In the new study, the investigators — led by first authors Yuanming Cheng and Hanzhi Luo, of Dr. Kharas’s lab, and Franco Izzo from Weill Cornell — focused on a different protein: METTL3. Both MUSASHI-2 and METTL3 are RNA-binding proteins, but the METTL3 protein is the key enzyme that can add chemicals called methyl groups to specific RNA nucleotides. This process is called methylation, and it decorates RNA with marks called m6A.
Ultimately, this helps regulate the stability of the RNAs and the efficiency of protein production. Targeting RNA-binding proteins has been identified as a new approach in the development of drugs for leukemia.
Taking a Closer Look at Stem Cells
To study the role of m6A, the researchers compared the blood-forming systems of mice that had METTL3 knocked out and those that did not, to see how blood development was affected. They found that the mice without the protein seemed to have an accumulation of blood stem cells, suggesting that the cells were unable to become more specialized cells.
To get a better look at what was going on, the lab of Dan Landau at Weill Cornell studied the cells with a type of analysis called single-cell RNA sequencing (RNA seq). RNA seq enables researchers to determine which genes are being expressed, or turned on, in cells. This revealed that there were actually fewer stem cells than originally thought. But some of the cells seemed to be stuck in an intermediate state between stem cell and differentiated cell that the scientists had never seen before.
“These stem cells had reduced ability to symmetrically differentiate. Based on these findings, we believe that METTL3 — and therefore, RNA methylation — controls this specific type of division in hematopoietic stem cells,” Dr. Kharas notes. “This research suggests a general mechanism for RNA methylation in controlling how stem cells regulate their fate when they divide.”
Implications for Cancer Treatment and Beyond
Dr. Kharas explains that there are two main implications for this new finding.
Many researchers and pharmaceutical companies are focused on developing new leukemia drugs that target the RNA methylation process. “It’s important to know how these drugs might work and what unintended consequences they may have,” he says.
But perhaps more interesting to the researchers who worked on the project are the implications for understanding the division and differentiation of hematopoietic stem cells.

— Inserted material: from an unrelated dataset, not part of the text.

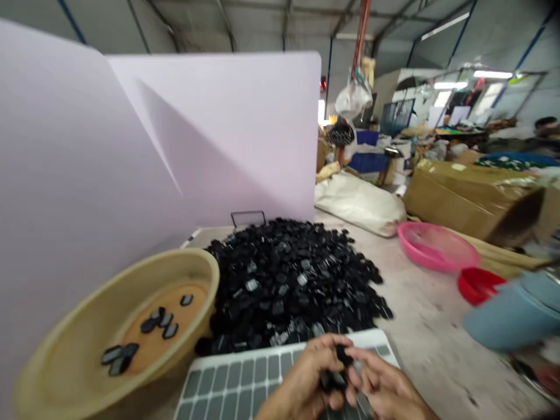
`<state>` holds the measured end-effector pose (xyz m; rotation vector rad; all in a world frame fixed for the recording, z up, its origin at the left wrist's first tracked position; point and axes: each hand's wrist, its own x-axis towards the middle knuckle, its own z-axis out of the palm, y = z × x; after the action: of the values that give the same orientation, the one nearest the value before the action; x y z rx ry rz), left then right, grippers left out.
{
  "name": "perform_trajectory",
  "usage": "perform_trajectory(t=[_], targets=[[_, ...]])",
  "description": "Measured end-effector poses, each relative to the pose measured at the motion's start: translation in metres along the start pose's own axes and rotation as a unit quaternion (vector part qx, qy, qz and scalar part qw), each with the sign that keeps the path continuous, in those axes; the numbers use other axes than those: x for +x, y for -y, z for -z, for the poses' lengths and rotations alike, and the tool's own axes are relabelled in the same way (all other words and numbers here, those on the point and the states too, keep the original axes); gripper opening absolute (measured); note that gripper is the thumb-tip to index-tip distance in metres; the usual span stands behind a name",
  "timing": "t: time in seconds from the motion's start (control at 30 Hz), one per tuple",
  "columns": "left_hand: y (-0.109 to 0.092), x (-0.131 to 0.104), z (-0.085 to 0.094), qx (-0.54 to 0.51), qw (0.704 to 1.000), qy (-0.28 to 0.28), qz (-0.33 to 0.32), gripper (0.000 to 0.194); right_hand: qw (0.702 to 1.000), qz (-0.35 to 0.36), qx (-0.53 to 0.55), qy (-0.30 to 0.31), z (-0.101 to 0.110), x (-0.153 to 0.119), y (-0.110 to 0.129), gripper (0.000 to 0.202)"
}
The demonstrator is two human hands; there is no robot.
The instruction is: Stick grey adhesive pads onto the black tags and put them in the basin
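Observation:
My left hand and my right hand meet over the lower middle of the view. The fingers of my left hand are closed on a small black piece. My right hand's fingers pinch at the same spot, partly blurred, so what they grip is unclear. Under both hands lies a white sheet with grey rectangles. Just beyond it spreads a large pile of black pieces. To the left, a tan basin holds several black pieces with grey faces.
White panels stand behind and left of the table. On the right are a pink basin, a red bowl, a blue-grey container and a cardboard box. A white sack lies behind the pile.

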<state>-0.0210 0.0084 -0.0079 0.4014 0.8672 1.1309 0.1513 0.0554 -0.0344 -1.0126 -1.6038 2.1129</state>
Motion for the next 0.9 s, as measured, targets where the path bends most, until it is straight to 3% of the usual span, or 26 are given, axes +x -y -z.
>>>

“Now that we have identified this new population of cells in our lab, we may be able to use them as a model to understand the intricate steps that happen when a stem cell decides to differentiate,” Dr. Kharas concludes. “It may eventually provide a new approach for growing large numbers of stem cells for the development of cell therapies.”

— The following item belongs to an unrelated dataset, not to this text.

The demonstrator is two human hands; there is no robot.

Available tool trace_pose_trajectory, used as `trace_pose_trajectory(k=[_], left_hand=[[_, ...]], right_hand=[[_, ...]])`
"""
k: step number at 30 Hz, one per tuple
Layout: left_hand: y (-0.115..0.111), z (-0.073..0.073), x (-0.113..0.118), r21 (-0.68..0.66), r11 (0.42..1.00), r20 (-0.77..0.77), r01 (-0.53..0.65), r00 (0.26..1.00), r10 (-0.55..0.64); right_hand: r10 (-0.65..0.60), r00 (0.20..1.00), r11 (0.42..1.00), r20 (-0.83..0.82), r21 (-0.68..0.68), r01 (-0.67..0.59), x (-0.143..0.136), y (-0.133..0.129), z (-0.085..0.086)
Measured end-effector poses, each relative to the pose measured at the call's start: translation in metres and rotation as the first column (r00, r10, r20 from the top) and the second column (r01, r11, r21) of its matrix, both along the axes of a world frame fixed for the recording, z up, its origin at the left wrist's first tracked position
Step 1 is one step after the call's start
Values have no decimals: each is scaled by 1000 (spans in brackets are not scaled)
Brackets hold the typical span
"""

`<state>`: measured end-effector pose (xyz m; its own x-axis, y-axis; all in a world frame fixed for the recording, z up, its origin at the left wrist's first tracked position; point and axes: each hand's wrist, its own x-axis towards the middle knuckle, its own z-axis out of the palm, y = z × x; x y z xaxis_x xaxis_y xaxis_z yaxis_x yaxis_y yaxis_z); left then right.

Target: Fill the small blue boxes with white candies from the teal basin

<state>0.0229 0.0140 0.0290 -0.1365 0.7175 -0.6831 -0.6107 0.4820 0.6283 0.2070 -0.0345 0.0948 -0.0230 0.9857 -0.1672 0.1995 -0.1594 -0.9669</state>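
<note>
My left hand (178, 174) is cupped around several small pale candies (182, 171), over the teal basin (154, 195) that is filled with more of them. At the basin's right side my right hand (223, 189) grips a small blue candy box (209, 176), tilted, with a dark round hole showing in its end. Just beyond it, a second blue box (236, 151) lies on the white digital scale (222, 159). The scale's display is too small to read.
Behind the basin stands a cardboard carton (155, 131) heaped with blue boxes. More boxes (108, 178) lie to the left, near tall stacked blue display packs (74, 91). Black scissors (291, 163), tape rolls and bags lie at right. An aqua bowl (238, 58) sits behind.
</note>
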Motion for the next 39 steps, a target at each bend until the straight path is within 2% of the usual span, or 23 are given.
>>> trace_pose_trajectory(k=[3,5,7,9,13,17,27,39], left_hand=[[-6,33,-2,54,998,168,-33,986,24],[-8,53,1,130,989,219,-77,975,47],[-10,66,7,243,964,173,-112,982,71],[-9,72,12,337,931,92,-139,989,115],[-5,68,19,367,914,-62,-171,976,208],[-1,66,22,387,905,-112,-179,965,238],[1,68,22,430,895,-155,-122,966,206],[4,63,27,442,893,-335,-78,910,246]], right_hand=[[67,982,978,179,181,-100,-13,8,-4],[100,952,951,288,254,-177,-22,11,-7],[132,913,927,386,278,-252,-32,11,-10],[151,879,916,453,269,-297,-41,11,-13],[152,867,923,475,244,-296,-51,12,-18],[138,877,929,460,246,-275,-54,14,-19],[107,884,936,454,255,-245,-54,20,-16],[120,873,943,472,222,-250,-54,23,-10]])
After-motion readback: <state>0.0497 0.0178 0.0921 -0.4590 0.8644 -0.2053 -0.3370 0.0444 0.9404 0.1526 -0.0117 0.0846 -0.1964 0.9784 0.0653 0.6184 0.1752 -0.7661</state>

Dr. Kharas is a scholar of the Leukemia and Lymphoma Society. The MSK team was funded by a National Institutes of Health/National Institute of Diabetes and Digestive and Kidney Diseases (NIDDK) Career Development Award, an NIH/NIDDK grant (R01-DK101989-01A1), an NIH/National Cancer Institute grant (1R01CA193842-01), a Kimmel Scholar Award from the Sidney Kimmel Foundation, a V Scholar grant from the V Foundation for Cancer Research, a Geoffrey Beene Award from the Geoffrey Beene Cancer Research Center at MSK, an Alex’s Lemonade Stand ‘A’ Award Grant, and funding from the Starr Cancer Consortium. Dr. Luo is supported by a New York State Stem Cell Science training award. The Weill Cornell team received funding from a Burroughs Wellcome Fund Career Award for Medical Scientists, an American Society of Hematology Scholar Award, and the Leukemia and Lymphoma Society Translational Research Program.